▶ **Work to complete**
Reproduce the records that follow without alteration, apart from removing the pictures.

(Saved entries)
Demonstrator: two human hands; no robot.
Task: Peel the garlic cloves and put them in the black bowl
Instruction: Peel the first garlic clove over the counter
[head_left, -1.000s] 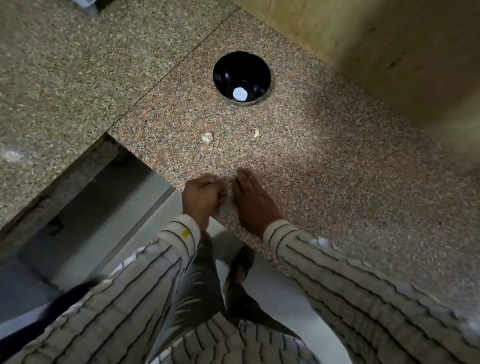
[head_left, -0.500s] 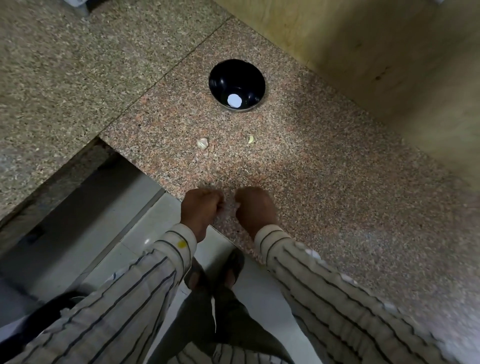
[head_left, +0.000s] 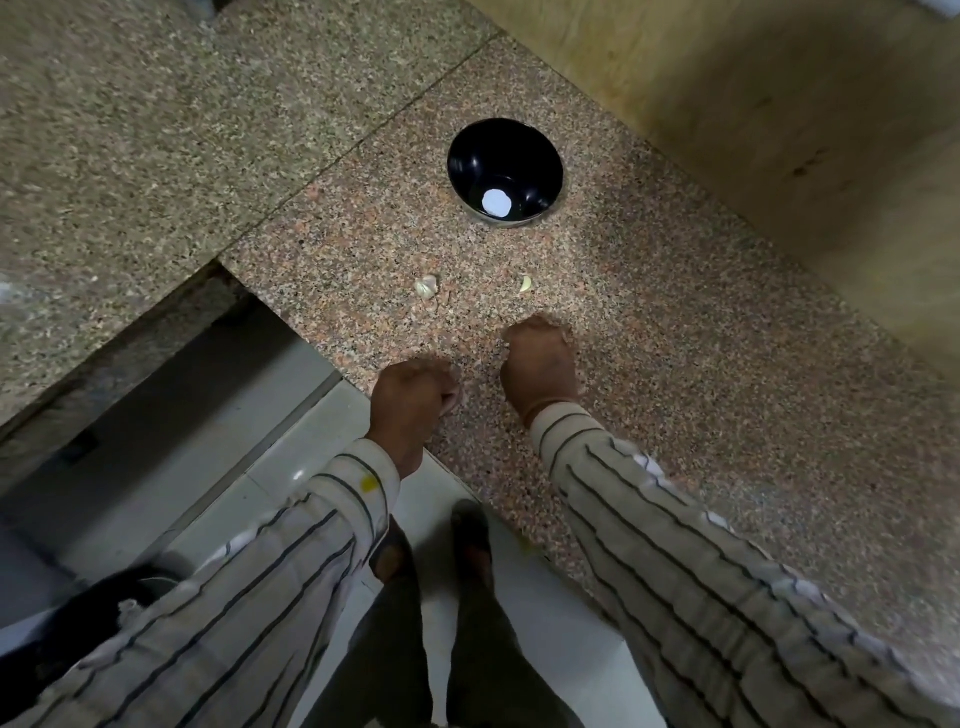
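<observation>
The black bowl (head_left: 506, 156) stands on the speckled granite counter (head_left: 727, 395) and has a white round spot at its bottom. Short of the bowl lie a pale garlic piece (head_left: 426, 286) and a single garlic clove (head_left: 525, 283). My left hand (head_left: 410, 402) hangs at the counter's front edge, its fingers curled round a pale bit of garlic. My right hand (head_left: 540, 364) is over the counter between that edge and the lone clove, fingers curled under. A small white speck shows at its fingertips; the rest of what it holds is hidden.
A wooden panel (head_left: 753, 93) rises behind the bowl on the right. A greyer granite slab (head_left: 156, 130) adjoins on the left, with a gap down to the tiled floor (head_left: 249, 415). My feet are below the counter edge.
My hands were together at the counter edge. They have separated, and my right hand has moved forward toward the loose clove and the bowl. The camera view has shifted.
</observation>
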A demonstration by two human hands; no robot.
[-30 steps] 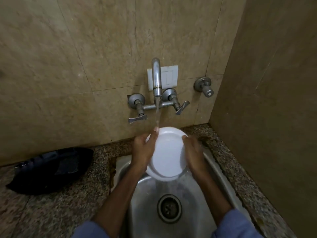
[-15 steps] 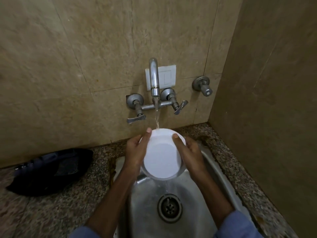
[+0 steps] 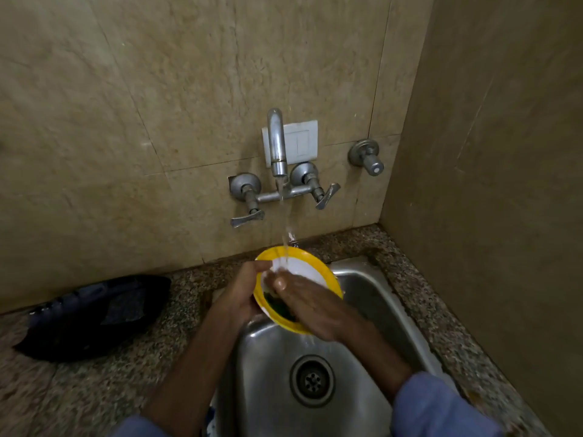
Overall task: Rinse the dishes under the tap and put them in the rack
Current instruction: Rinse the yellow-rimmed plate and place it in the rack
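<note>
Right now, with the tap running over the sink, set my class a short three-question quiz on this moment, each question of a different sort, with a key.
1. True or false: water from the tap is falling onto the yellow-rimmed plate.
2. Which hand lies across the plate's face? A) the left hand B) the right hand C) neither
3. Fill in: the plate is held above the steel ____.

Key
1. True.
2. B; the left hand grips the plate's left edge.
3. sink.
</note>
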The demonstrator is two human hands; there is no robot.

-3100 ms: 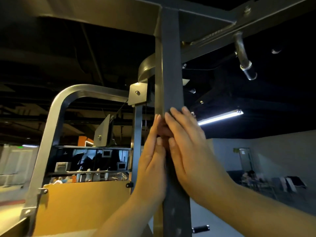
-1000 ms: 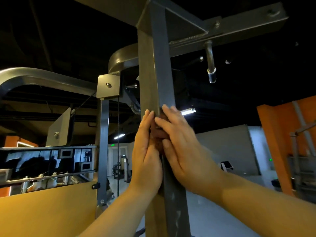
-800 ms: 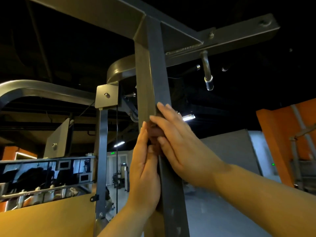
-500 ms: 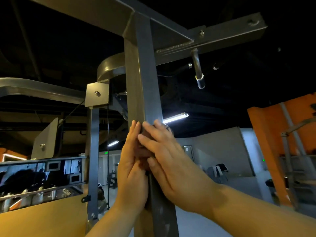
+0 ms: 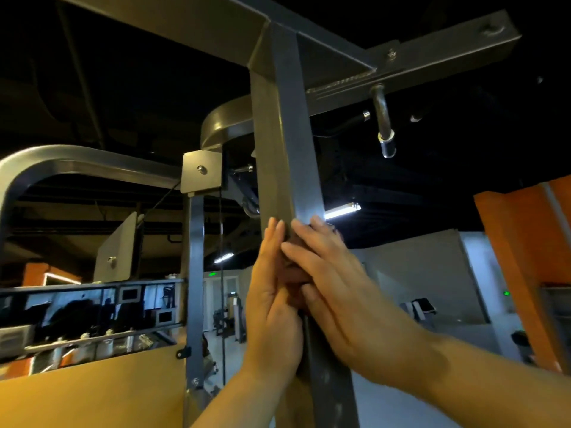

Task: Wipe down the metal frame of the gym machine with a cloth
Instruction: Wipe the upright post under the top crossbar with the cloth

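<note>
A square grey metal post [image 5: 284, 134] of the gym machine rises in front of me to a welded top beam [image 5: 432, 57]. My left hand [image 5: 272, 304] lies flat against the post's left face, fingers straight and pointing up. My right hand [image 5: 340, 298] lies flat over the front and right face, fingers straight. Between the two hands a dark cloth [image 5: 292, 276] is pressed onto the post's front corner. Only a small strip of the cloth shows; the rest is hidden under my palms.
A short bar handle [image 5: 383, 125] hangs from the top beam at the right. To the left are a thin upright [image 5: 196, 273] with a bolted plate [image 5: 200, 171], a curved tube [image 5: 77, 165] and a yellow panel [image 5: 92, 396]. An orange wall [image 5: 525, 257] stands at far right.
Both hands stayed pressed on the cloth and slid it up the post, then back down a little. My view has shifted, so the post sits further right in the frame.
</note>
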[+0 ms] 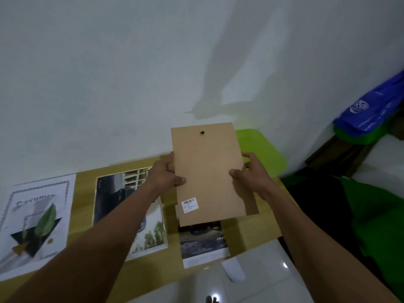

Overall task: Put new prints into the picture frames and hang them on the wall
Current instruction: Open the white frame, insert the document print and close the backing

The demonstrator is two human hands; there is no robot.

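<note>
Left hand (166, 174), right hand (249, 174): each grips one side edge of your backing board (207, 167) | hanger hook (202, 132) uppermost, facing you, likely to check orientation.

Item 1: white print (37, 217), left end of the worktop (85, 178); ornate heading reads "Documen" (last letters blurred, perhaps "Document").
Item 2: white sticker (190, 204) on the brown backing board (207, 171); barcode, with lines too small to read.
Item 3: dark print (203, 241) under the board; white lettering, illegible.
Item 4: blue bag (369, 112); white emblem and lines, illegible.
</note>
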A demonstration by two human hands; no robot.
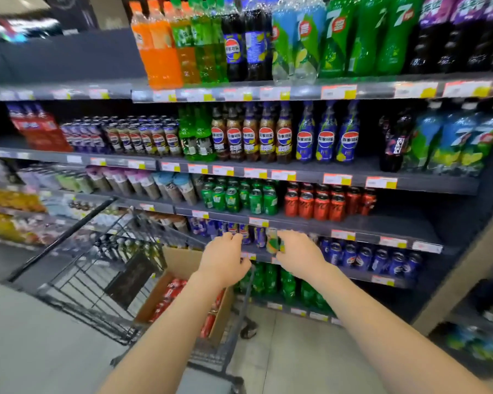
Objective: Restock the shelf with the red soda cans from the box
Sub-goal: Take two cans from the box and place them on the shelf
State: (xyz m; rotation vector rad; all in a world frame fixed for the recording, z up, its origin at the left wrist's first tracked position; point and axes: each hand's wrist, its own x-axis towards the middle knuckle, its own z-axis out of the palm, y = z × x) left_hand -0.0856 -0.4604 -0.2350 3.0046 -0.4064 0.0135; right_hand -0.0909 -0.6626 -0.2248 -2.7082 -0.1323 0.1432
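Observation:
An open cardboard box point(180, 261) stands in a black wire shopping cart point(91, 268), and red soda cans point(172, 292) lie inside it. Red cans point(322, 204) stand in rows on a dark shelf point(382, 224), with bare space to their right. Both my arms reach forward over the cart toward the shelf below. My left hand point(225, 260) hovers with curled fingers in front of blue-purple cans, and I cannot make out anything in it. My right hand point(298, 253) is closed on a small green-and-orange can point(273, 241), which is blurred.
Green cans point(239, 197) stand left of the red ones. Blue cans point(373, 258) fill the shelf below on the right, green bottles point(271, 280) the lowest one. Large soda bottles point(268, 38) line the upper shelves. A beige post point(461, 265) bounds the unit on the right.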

▶ **Solution to the exercise**
Demonstrator: two human hands; no robot.
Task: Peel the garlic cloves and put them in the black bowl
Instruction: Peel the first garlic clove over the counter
[head_left, -1.000s] 
[head_left, -0.500s] 
[head_left, +0.000s] 
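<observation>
The black bowl (head_left: 506, 156) stands on the speckled granite counter (head_left: 727, 395) and has a white round spot at its bottom. Short of the bowl lie a pale garlic piece (head_left: 426, 286) and a single garlic clove (head_left: 525, 283). My left hand (head_left: 410, 402) hangs at the counter's front edge, its fingers curled round a pale bit of garlic. My right hand (head_left: 540, 364) is over the counter between that edge and the lone clove, fingers curled under. A small white speck shows at its fingertips; the rest of what it holds is hidden.
A wooden panel (head_left: 753, 93) rises behind the bowl on the right. A greyer granite slab (head_left: 156, 130) adjoins on the left, with a gap down to the tiled floor (head_left: 249, 415). My feet are below the counter edge.
My hands were together at the counter edge. They have separated, and my right hand has moved forward toward the loose clove and the bowl. The camera view has shifted.
</observation>
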A demonstration by two human hands; no robot.
[-30 steps] 
[-15 steps] 
[+0 steps] 
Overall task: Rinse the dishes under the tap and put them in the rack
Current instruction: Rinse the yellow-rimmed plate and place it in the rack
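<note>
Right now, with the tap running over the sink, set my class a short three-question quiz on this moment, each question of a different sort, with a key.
1. True or false: water from the tap is falling onto the yellow-rimmed plate.
2. Which hand lies across the plate's face? A) the left hand B) the right hand C) neither
3. Fill in: the plate is held above the steel ____.

Key
1. True.
2. B; the left hand grips the plate's left edge.
3. sink.
</note>
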The demonstrator is two human hands; there is no robot.

-3100 ms: 
-1000 ms: 
-800 ms: 
-500 ms: 
+0 ms: 

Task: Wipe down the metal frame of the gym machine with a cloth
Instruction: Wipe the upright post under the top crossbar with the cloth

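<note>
A square grey metal post [image 5: 284, 134] of the gym machine rises in front of me to a welded top beam [image 5: 432, 57]. My left hand [image 5: 272, 304] lies flat against the post's left face, fingers straight and pointing up. My right hand [image 5: 340, 298] lies flat over the front and right face, fingers straight. Between the two hands a dark cloth [image 5: 292, 276] is pressed onto the post's front corner. Only a small strip of the cloth shows; the rest is hidden under my palms.
A short bar handle [image 5: 383, 125] hangs from the top beam at the right. To the left are a thin upright [image 5: 196, 273] with a bolted plate [image 5: 200, 171], a curved tube [image 5: 77, 165] and a yellow panel [image 5: 92, 396]. An orange wall [image 5: 525, 257] stands at far right.
Both hands stayed pressed on the cloth and slid it up the post, then back down a little. My view has shifted, so the post sits further right in the frame.
</note>
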[+0 ms] 

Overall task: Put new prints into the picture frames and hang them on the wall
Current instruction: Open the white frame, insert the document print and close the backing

The demonstrator is two human hands; there is no robot.

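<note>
Left hand (166, 174), right hand (249, 174): each grips one side edge of your backing board (207, 167) | hanger hook (202, 132) uppermost, facing you, likely to check orientation.

Item 1: white print (37, 217), left end of the worktop (85, 178); ornate heading reads "Documen" (last letters blurred, perhaps "Document").
Item 2: white sticker (190, 204) on the brown backing board (207, 171); barcode, with lines too small to read.
Item 3: dark print (203, 241) under the board; white lettering, illegible.
Item 4: blue bag (369, 112); white emblem and lines, illegible.
</note>
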A demonstration by two human hands; no robot.
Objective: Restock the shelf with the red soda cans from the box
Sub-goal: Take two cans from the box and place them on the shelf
State: (xyz m; rotation vector rad; all in a world frame fixed for the recording, z up, its origin at the left wrist's first tracked position; point and axes: each hand's wrist, its own x-axis towards the middle knuckle, its own z-axis out of the palm, y = z × x) left_hand -0.0856 -0.4604 -0.2350 3.0046 -0.4064 0.0135; right_hand -0.0909 -0.6626 -0.2248 -2.7082 -0.1323 0.1432
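Observation:
An open cardboard box point(180, 261) stands in a black wire shopping cart point(91, 268), and red soda cans point(172, 292) lie inside it. Red cans point(322, 204) stand in rows on a dark shelf point(382, 224), with bare space to their right. Both my arms reach forward over the cart toward the shelf below. My left hand point(225, 260) hovers with curled fingers in front of blue-purple cans, and I cannot make out anything in it. My right hand point(298, 253) is closed on a small green-and-orange can point(273, 241), which is blurred.
Green cans point(239, 197) stand left of the red ones. Blue cans point(373, 258) fill the shelf below on the right, green bottles point(271, 280) the lowest one. Large soda bottles point(268, 38) line the upper shelves. A beige post point(461, 265) bounds the unit on the right.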

The requested output is complete.